Task description:
Taking the line with "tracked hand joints" as the first and the line with "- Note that" as the last, set down exactly every line in that range from the entries below, and no more.

*** The data Section Begins ***

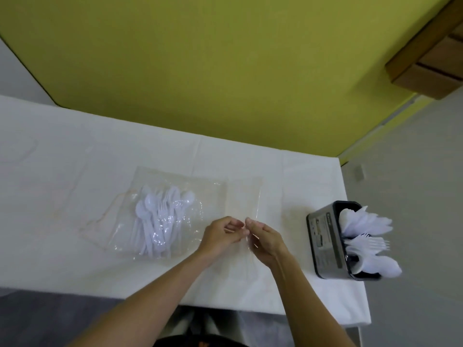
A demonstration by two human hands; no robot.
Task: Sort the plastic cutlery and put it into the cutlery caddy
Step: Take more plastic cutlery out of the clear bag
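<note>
A clear plastic bag (200, 194) lies on the white table (75, 159), with a heap of white plastic spoons and forks (157, 219) inside its left part. My left hand (220, 236) and my right hand (265, 241) meet at the bag's right end, and both pinch the clear film between thumb and fingers. At the table's right edge stands the dark cutlery caddy (323, 241). Its compartments hold white plastic forks (370, 242), spoons and other white pieces.
A yellow-green wall (225, 71) rises just behind the table. A wooden shelf or cabinet (431, 58) juts out at the upper right. Grey floor (413, 171) lies to the right of the table.
</note>
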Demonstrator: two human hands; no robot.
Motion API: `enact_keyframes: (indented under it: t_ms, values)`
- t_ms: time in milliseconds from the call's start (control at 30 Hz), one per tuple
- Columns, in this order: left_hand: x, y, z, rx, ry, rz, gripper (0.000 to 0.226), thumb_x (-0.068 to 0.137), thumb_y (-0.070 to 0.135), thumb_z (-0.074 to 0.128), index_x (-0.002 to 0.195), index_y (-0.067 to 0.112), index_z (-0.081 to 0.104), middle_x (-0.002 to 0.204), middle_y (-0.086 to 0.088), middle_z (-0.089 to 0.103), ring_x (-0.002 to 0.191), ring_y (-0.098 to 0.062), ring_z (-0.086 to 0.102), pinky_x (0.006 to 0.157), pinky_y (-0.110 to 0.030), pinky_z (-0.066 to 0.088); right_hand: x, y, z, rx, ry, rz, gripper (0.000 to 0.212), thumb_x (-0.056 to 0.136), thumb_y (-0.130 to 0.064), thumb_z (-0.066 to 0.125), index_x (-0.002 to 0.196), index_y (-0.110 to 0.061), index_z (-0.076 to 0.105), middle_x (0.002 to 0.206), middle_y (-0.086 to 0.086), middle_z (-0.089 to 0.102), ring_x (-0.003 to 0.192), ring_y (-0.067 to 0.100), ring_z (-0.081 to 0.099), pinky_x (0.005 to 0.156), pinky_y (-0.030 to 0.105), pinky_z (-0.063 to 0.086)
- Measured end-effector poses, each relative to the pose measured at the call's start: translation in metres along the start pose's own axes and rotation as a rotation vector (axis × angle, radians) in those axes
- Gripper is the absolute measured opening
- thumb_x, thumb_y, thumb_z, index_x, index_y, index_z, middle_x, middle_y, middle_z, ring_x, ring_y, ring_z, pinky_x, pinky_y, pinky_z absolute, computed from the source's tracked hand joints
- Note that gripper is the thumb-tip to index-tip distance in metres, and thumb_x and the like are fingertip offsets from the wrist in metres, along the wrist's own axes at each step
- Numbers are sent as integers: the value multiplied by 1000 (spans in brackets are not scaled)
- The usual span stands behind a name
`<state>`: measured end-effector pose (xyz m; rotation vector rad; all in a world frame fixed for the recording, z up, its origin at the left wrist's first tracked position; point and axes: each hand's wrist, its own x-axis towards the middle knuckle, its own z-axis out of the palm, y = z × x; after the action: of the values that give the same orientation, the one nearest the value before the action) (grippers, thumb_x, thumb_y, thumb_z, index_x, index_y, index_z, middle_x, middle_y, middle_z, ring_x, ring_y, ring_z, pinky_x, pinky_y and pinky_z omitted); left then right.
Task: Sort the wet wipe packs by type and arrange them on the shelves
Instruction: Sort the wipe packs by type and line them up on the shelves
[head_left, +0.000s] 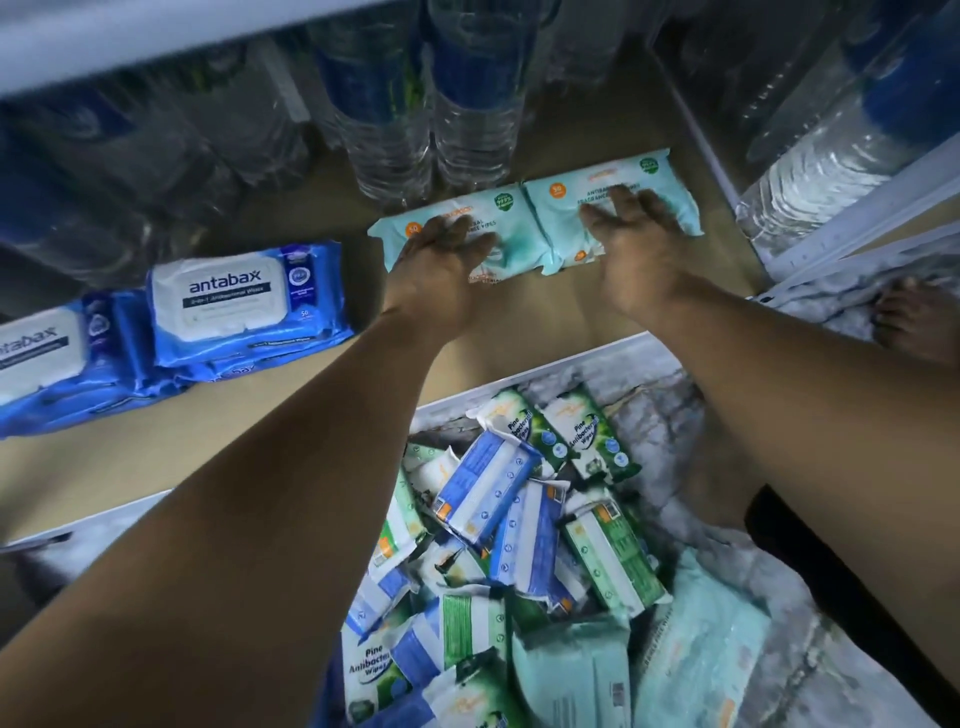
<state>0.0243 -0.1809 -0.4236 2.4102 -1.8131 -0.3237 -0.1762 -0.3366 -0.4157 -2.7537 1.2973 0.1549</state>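
Two light teal wipe packs lie side by side on the wooden shelf (311, 395). My left hand (441, 260) rests flat on the left teal pack (514, 234). My right hand (631, 234) rests with straight fingers on the right teal pack (670, 192). To the left, blue Antabax packs (244, 301) sit in low stacks on the same shelf. Below the shelf's front edge, a pile of mixed packs (519, 519) lies on the floor: green pine packs, blue-and-white packs and more teal ones.
Clear water bottles (467, 114) stand at the back of the shelf, just behind the teal packs. More bottled water (810, 176) fills the neighbouring shelf unit at right. A bare foot (914, 322) is on the floor at right.
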Motion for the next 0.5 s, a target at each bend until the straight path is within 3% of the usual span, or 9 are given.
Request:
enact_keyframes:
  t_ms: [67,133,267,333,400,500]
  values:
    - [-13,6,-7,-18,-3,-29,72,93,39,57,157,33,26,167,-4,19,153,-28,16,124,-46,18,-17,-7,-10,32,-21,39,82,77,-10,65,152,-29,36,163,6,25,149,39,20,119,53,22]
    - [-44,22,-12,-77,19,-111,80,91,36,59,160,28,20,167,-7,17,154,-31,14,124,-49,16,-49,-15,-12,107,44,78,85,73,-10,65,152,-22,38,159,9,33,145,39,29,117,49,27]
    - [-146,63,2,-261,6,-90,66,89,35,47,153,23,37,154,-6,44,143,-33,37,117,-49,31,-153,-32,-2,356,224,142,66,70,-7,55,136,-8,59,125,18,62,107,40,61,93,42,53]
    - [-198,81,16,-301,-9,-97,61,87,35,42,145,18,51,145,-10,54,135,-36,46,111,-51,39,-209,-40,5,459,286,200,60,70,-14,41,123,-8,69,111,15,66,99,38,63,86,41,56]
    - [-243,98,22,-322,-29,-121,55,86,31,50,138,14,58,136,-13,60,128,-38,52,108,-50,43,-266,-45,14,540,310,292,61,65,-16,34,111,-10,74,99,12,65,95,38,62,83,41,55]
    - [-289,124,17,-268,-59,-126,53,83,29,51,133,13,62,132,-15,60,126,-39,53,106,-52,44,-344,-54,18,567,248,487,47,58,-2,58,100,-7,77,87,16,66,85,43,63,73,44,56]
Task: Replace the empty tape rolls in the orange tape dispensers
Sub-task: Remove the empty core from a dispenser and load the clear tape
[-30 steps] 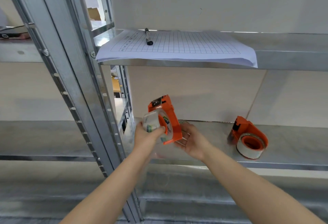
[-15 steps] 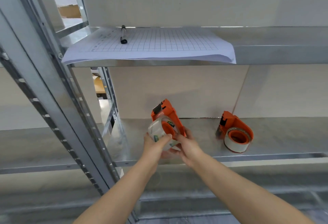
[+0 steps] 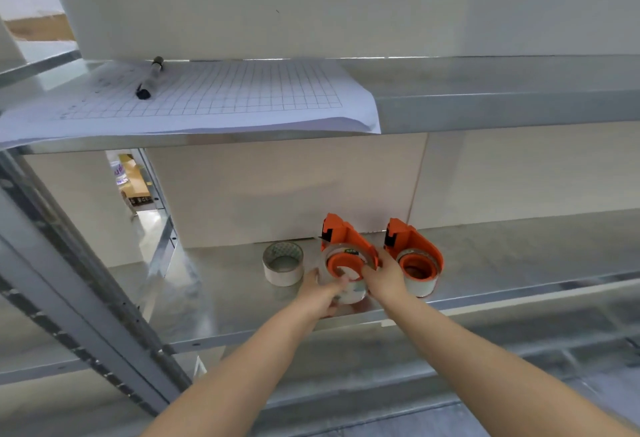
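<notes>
Two orange dispensers sit side by side on the lower shelf (image 3: 225, 293), near its front edge, cutters pointing far. You hold the left dispenser (image 3: 341, 239) with both hands. Your left hand (image 3: 318, 293) curls round the clear tape on its hub, thumb across the hub. Your right hand (image 3: 386, 279) grips its right side, between the two dispensers. The right dispenser (image 3: 414, 242) is just beside that hand and also carries tape. One loose roll (image 3: 283, 263) stands hole-up left of your left hand. The upper shelf (image 3: 502, 90) holds one gridded sheet (image 3: 225, 97) with one pen (image 3: 149, 78) on it.
</notes>
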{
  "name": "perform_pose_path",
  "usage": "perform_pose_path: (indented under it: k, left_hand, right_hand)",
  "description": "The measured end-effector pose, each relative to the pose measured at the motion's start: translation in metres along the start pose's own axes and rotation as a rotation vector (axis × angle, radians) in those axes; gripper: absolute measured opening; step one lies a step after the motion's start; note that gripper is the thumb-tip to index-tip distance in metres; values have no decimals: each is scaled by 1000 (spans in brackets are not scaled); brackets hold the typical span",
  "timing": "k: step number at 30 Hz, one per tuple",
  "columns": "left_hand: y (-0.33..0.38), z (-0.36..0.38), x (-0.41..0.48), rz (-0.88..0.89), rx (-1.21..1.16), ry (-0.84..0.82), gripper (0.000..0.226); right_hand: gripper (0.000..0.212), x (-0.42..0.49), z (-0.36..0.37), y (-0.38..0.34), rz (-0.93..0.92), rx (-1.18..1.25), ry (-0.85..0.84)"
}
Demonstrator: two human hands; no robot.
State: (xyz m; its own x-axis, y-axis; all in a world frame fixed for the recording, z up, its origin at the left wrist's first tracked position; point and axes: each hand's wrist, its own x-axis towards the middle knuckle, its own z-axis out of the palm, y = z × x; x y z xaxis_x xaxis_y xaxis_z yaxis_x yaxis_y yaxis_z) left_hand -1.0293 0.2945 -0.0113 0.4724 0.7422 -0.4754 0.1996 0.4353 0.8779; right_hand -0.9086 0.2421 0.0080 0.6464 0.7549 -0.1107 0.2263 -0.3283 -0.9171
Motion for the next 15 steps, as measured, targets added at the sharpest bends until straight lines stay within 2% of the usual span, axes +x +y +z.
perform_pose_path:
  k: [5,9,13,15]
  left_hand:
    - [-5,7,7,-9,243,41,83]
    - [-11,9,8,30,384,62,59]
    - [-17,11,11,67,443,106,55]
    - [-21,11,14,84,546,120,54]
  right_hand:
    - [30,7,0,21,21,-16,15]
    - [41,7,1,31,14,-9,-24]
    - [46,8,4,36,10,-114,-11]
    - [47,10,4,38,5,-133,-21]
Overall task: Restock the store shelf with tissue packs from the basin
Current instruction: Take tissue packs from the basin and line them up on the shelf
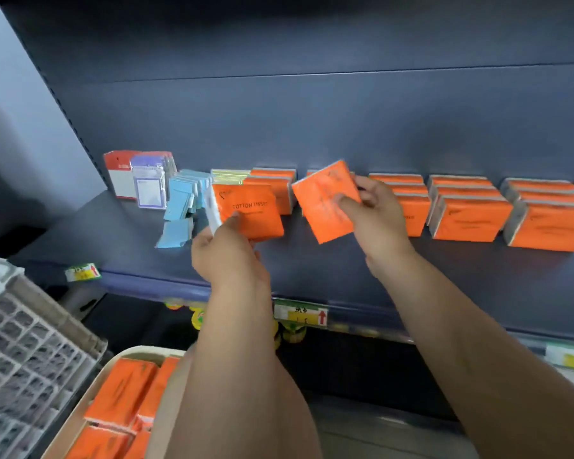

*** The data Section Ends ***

Your solution:
- thumb_x, thumb_y, thumb_z, index_x, index_y, index_z, middle_x, middle_y, middle_z, ring_x, ring_y, ring_z, pinky_x, pinky_y, pinky_z absolute, computed from the source's tracked hand joints
- Note that gripper is the thumb-tip to index-tip distance in metres, and thumb_x and the like are fingertip offsets from the wrist in metres, along the wrist's own axes at each step

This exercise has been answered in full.